SUPPLIED MATERIAL:
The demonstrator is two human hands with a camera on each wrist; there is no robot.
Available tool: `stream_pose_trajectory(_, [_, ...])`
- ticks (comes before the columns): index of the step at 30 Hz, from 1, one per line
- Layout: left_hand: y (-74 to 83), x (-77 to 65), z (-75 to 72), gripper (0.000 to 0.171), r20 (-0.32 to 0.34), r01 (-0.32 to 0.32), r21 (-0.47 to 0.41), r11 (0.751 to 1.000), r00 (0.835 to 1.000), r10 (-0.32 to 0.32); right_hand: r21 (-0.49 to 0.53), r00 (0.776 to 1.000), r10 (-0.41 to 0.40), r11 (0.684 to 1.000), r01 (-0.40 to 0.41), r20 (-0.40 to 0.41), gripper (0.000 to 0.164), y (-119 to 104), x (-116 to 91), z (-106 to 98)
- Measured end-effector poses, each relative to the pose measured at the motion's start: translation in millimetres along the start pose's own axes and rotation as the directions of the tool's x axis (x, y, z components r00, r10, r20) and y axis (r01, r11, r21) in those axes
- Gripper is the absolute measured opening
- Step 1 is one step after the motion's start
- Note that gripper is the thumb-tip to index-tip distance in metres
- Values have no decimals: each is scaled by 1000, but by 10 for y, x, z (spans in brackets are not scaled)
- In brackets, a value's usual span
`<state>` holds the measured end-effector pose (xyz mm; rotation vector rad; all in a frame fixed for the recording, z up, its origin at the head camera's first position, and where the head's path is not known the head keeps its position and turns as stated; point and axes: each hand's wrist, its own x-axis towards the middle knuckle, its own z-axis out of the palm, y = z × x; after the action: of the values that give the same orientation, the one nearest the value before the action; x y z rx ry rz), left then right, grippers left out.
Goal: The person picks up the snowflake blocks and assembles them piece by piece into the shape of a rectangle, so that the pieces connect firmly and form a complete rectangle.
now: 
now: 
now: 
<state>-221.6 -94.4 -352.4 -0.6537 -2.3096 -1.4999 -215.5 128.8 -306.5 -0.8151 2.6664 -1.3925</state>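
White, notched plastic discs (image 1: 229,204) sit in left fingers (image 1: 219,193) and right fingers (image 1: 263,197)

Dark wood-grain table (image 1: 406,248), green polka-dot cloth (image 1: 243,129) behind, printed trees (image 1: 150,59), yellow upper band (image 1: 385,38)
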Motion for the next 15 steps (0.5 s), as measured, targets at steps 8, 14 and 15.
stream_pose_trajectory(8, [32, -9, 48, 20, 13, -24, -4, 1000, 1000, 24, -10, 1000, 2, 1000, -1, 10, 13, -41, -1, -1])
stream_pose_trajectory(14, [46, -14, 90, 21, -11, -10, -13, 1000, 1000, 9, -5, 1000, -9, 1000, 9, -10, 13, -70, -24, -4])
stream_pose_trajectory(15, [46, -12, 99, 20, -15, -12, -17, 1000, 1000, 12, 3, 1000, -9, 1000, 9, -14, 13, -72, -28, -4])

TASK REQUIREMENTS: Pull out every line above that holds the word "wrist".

RESPONSE BOX:
The demonstrator is two human hands with a camera on each wrist; there is no robot.
`<state>` holds the measured end-effector pose (xyz mm; rotation vector rad; all in a frame fixed for the recording, z up, its origin at the head camera's first position, and where the head's path is not known the head keeps its position and turns as stated; point and axes: each hand's wrist, its own x-axis towards the middle knuckle, its own z-axis out of the palm, y = z × x; after the action: of the values that give the same orientation, the one nearest the value before the action; x y z rx ry rz), left then right, grippers left out.

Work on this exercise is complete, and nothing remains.